> [YOUR INSTRUCTIONS]:
Each entry below should be echoed exactly, with pictures omitted.

· · ·

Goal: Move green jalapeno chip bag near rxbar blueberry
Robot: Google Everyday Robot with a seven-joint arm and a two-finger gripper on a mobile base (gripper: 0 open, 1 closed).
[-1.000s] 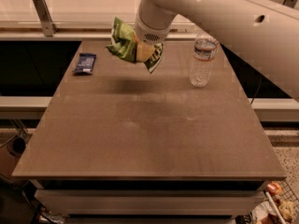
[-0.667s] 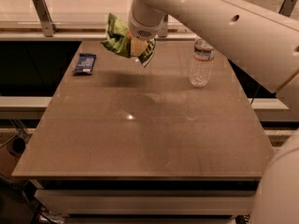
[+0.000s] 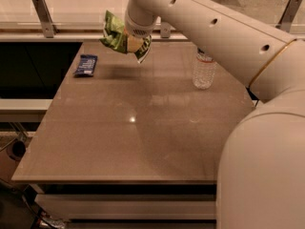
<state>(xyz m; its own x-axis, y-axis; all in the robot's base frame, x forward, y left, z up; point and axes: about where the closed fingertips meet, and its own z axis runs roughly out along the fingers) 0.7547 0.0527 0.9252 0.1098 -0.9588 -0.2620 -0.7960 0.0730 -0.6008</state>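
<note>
Brown tabletop [image 3: 143, 142] is spread beneath the work area. Above its far portion the gripper [image 3: 135, 43] is suspended, closed on the green jalapeno chip bag [image 3: 116, 34]. The bag is carried clear of the surface, presumably so that nothing is dragged, and a shadow is cast beneath it. Below the gripper and toward the view's left, near it, the rxbar blueberry [image 3: 86, 64] is laid flat. Well apart on the gripper's other side, a water bottle [image 3: 204, 69] is stood upright, judged outside the remaining path.
</note>
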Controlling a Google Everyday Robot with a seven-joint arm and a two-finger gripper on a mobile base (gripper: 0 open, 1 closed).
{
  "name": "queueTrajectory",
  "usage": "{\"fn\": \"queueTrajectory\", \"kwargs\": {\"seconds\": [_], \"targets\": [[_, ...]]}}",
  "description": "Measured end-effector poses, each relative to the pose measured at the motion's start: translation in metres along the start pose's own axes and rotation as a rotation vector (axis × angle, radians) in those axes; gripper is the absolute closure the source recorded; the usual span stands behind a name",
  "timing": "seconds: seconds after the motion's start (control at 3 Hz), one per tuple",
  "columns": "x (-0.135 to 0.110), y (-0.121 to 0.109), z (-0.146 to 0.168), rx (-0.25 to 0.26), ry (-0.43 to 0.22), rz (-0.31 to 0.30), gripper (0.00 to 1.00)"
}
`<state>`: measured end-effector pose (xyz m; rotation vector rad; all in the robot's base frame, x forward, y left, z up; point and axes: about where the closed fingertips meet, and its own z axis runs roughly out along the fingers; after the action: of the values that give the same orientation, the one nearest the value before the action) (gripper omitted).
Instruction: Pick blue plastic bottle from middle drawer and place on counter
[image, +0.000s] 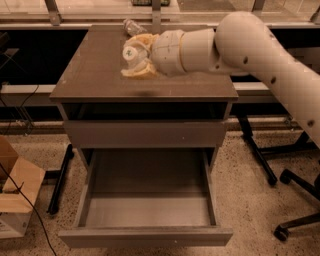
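Gripper: the gripper (134, 57) hangs over the middle of the counter (85, 80), a little toward the far side, at the end of the arm (250, 45) reaching in from the right
Grasp: its tan fingers (140, 72) are closed around the blue plastic bottle (131, 52), one above and one below, with the white cap facing the near left
Why held so: the bottle lies sideways in the grasp, just above the slab, which looks like a carry pose chosen for a short, gentle set-down
Bottle's place: over the counter, out of the drawer, not yet released; whether it touches the top cannot be told
Middle drawer: the middle drawer (145, 212) stands pulled out toward the near side, its grey box bare, which fits the pick being done
Closed front: a plain drawer panel (145, 134) sits shut above it
Surface: glossy brown-grey, flat, with open room to the left of the gripper for placing
Far edge: a clear bottle (131, 25) lies near the back, just beyond the gripper, worth avoiding
Room: speckled floor (260, 200), a cardboard box (15, 190) at near left, chair bases (295, 220) at right
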<state>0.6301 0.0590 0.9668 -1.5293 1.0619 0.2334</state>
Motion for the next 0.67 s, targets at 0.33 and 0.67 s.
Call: {"fn": "queueTrajectory", "kwargs": {"seconds": [0.33,0.67], "targets": [[0.0,-0.047,0.029,-0.007,0.009,-0.107,1.0],[0.012,-0.074,0.063,-0.037,0.059,-0.193,1.0]]}}
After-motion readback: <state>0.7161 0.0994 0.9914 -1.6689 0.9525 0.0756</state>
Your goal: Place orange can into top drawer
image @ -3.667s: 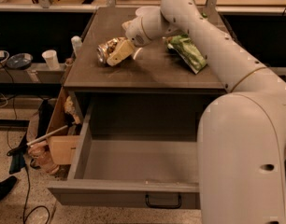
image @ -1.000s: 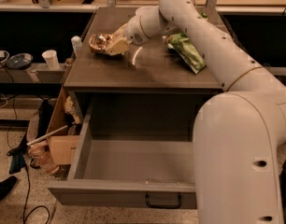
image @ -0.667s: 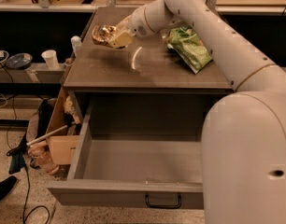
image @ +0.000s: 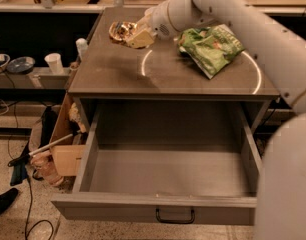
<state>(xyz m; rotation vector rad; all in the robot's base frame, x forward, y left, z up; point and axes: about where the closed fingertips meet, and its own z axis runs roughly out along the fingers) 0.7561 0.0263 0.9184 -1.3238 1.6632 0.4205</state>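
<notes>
The orange can (image: 119, 30), shiny orange-gold, is held on its side above the back left of the tabletop (image: 168, 76). My gripper (image: 133, 36) is shut on it, with tan fingers (image: 139, 38) on its right side. The white arm reaches in from the right. The top drawer (image: 153, 208) is pulled fully open below the table. It is grey and empty inside, with a small black handle (image: 175, 215) at the centre of its front panel. The can is well behind and above the drawer opening.
A green snack bag (image: 213, 46) lies on the tabletop to the right of the gripper. On the left, a low shelf holds a white cup (image: 54, 63) and a bowl (image: 20, 64). A cardboard box (image: 63, 144) and cables sit on the floor at the left.
The gripper has lifted the can off the tabletop and raised it slightly toward the back. The drawer and the green bag have not moved.
</notes>
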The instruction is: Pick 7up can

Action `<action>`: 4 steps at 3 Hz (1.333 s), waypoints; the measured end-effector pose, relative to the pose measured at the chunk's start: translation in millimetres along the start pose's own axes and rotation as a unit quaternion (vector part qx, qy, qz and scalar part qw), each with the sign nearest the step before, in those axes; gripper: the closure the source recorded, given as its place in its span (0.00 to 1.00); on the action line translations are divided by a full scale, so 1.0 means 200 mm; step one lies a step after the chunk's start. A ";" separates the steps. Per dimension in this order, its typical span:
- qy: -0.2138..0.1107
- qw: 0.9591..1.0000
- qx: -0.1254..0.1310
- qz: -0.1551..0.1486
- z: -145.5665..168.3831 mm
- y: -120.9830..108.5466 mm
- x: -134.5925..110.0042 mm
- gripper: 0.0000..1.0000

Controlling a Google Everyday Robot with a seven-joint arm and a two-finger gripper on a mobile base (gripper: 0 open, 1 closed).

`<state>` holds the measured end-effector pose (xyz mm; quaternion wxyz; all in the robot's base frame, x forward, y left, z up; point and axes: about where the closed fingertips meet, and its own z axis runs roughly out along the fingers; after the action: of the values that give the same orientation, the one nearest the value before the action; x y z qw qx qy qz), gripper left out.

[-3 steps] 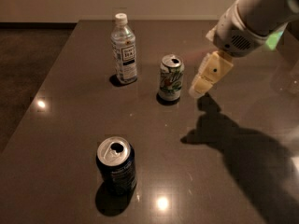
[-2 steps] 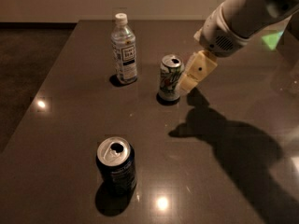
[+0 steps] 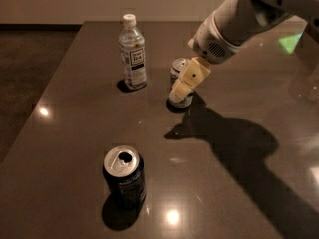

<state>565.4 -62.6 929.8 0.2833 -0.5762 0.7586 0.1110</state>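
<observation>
Camera view: a dark, glossy desk [image 3: 65, 143] fills most of the picture, with a few small spots of light mirrored in its top. The 7up can [image 3: 177, 69] stands upright a little beyond the middle of the desk, to the right of the bottle and well apart from the blue can. Its silver top and part of its pale side show at the upper left and its base at the lower right; the middle is hidden.

The gripper [image 3: 185, 85], cream-coloured, slants down from the upper right and lies across the near side of the 7up can, right at it, with its tip low near the can's base. Whether the gripper is apart, together or clamped on the can cannot be told from here. Behind it the thick white arm [image 3: 234, 21] runs up and out of the top right corner, and its broad shadow [image 3: 224, 138] falls on the desk from the can toward the lower right.

The bottle [image 3: 133, 54], clear with a white cap and a pale label, stands upright near the far left part of the desk. The blue can [image 3: 124, 176] stands upright near the front edge, its top already open. A green glint [image 3: 291, 41] shows on the desk at the far right
</observation>
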 end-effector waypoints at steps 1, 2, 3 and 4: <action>-0.005 1.000 -0.014 -0.002 0.07 -0.01 0.00 0.00; -0.008 1.000 -0.025 -0.004 0.10 -0.02 0.01 0.15; -0.013 0.999 -0.034 -0.008 0.11 -0.02 0.01 0.46; -0.020 0.999 -0.045 -0.012 0.06 0.00 -0.03 0.70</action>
<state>570.2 -51.5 923.3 0.2731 -0.5950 0.7402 0.1534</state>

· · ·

> [SOLVED PROBLEM]:
Goal: Move green jalapeno chip bag near rxbar blueberry
Robot: Google Everyday Robot with a seven-joint arm and a two-finger gripper on a mobile base (gripper: 0 open, 1 closed).
[-1.000s] 
[-0.667s] 
[+0.000s] 
<state>(xyz m; its own x-axis, y-axis; all in the robot's base frame, x forward, y left, z up; point and axes: about where the closed fingertips meet, and its own z axis runs roughly out along the fingers) 0.7547 0.0527 0.9252 0.1098 -0.9588 -0.2620 -0.7960 0.0730 -0.6008</state>
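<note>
Brown tabletop [image 3: 143, 142] is spread beneath the work area. Above its far portion the gripper [image 3: 135, 43] is suspended, closed on the green jalapeno chip bag [image 3: 116, 34]. The bag is carried clear of the surface, presumably so that nothing is dragged, and a shadow is cast beneath it. Below the gripper and toward the view's left, near it, the rxbar blueberry [image 3: 86, 64] is laid flat. Well apart on the gripper's other side, a water bottle [image 3: 204, 69] is stood upright, judged outside the remaining path.
</note>
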Controlling a Google Everyday Robot with a seven-joint arm and a two-finger gripper on a mobile base (gripper: 0 open, 1 closed).
{
  "name": "queueTrajectory",
  "usage": "{\"fn\": \"queueTrajectory\", \"kwargs\": {\"seconds\": [_], \"targets\": [[_, ...]]}}",
  "description": "Measured end-effector poses, each relative to the pose measured at the motion's start: translation in metres along the start pose's own axes and rotation as a rotation vector (axis × angle, radians) in those axes; gripper is the absolute closure the source recorded; the usual span stands behind a name",
  "timing": "seconds: seconds after the motion's start (control at 3 Hz), one per tuple",
  "columns": "x (-0.135 to 0.110), y (-0.121 to 0.109), z (-0.146 to 0.168), rx (-0.25 to 0.26), ry (-0.43 to 0.22), rz (-0.31 to 0.30), gripper (0.00 to 1.00)"
}
`<state>`: measured end-effector pose (xyz m; rotation vector rad; all in the robot's base frame, x forward, y left, z up; point and axes: about where the closed fingertips meet, and its own z axis runs roughly out along the fingers; after the action: of the values that give the same orientation, the one nearest the value before the action) (gripper omitted).
Instruction: Pick blue plastic bottle from middle drawer and place on counter
[image, +0.000s] 
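Gripper: the gripper (134, 57) hangs over the middle of the counter (85, 80), a little toward the far side, at the end of the arm (250, 45) reaching in from the right
Grasp: its tan fingers (140, 72) are closed around the blue plastic bottle (131, 52), one above and one below, with the white cap facing the near left
Why held so: the bottle lies sideways in the grasp, just above the slab, which looks like a carry pose chosen for a short, gentle set-down
Bottle's place: over the counter, out of the drawer, not yet released; whether it touches the top cannot be told
Middle drawer: the middle drawer (145, 212) stands pulled out toward the near side, its grey box bare, which fits the pick being done
Closed front: a plain drawer panel (145, 134) sits shut above it
Surface: glossy brown-grey, flat, with open room to the left of the gripper for placing
Far edge: a clear bottle (131, 25) lies near the back, just beyond the gripper, worth avoiding
Room: speckled floor (260, 200), a cardboard box (15, 190) at near left, chair bases (295, 220) at right
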<state>0.6301 0.0590 0.9668 -1.5293 1.0619 0.2334</state>
Motion for the next 0.67 s, targets at 0.33 and 0.67 s.
Call: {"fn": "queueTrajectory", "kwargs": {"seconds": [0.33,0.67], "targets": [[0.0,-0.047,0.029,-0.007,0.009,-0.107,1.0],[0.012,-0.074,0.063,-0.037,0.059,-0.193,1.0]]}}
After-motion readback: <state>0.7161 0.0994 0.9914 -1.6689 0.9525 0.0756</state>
Your goal: Place orange can into top drawer
image @ -3.667s: 
image @ -1.000s: 
image @ -0.667s: 
image @ +0.000s: 
<state>(xyz m; rotation vector rad; all in the robot's base frame, x forward, y left, z up; point and axes: about where the closed fingertips meet, and its own z axis runs roughly out along the fingers) 0.7561 0.0263 0.9184 -1.3238 1.6632 0.4205</state>
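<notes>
The orange can (image: 119, 30), shiny orange-gold, is held on its side above the back left of the tabletop (image: 168, 76). My gripper (image: 133, 36) is shut on it, with tan fingers (image: 139, 38) on its right side. The white arm reaches in from the right. The top drawer (image: 153, 208) is pulled fully open below the table. It is grey and empty inside, with a small black handle (image: 175, 215) at the centre of its front panel. The can is well behind and above the drawer opening.
A green snack bag (image: 213, 46) lies on the tabletop to the right of the gripper. On the left, a low shelf holds a white cup (image: 54, 63) and a bowl (image: 20, 64). A cardboard box (image: 63, 144) and cables sit on the floor at the left.
The gripper has lifted the can off the tabletop and raised it slightly toward the back. The drawer and the green bag have not moved.
</notes>
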The instruction is: Pick 7up can

Action `<action>`: 4 steps at 3 Hz (1.333 s), waypoints; the measured end-effector pose, relative to the pose measured at the chunk's start: translation in millimetres along the start pose's own axes and rotation as a unit quaternion (vector part qx, qy, qz and scalar part qw), each with the sign nearest the step before, in those axes; gripper: the closure the source recorded, given as its place in its span (0.00 to 1.00); on the action line translations are divided by a full scale, so 1.0 means 200 mm; step one lies a step after the chunk's start. A ";" separates the steps. Per dimension in this order, its typical span:
- qy: -0.2138..0.1107
- qw: 0.9591..1.0000
- qx: -0.1254..0.1310
- qz: -0.1551..0.1486
- z: -145.5665..168.3831 mm
- y: -120.9830..108.5466 mm
- x: -134.5925..110.0042 mm
- gripper: 0.0000..1.0000

Controlling a Google Everyday Robot with a seven-joint arm and a two-finger gripper on a mobile base (gripper: 0 open, 1 closed).

`<state>` holds the measured end-effector pose (xyz mm; quaternion wxyz; all in the robot's base frame, x forward, y left, z up; point and axes: about where the closed fingertips meet, and its own z axis runs roughly out along the fingers; after the action: of the values that give the same orientation, the one nearest the value before the action; x y z qw qx qy qz), gripper left out.

[-3 steps] 
[-2 steps] 
[+0 steps] 

<state>565.4 -62.6 929.8 0.2833 -0.5762 0.7586 0.1110</state>
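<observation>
Camera view: a dark, glossy desk [image 3: 65, 143] fills most of the picture, with a few small spots of light mirrored in its top. The 7up can [image 3: 177, 69] stands upright a little beyond the middle of the desk, to the right of the bottle and well apart from the blue can. Its silver top and part of its pale side show at the upper left and its base at the lower right; the middle is hidden.

The gripper [image 3: 185, 85], cream-coloured, slants down from the upper right and lies across the near side of the 7up can, right at it, with its tip low near the can's base. Whether the gripper is apart, together or clamped on the can cannot be told from here. Behind it the thick white arm [image 3: 234, 21] runs up and out of the top right corner, and its broad shadow [image 3: 224, 138] falls on the desk from the can toward the lower right.

The bottle [image 3: 133, 54], clear with a white cap and a pale label, stands upright near the far left part of the desk. The blue can [image 3: 124, 176] stands upright near the front edge, its top already open. A green glint [image 3: 291, 41] shows on the desk at the far right
</observation>
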 end-effector waypoints at steps 1, 2, 3 and 4: <action>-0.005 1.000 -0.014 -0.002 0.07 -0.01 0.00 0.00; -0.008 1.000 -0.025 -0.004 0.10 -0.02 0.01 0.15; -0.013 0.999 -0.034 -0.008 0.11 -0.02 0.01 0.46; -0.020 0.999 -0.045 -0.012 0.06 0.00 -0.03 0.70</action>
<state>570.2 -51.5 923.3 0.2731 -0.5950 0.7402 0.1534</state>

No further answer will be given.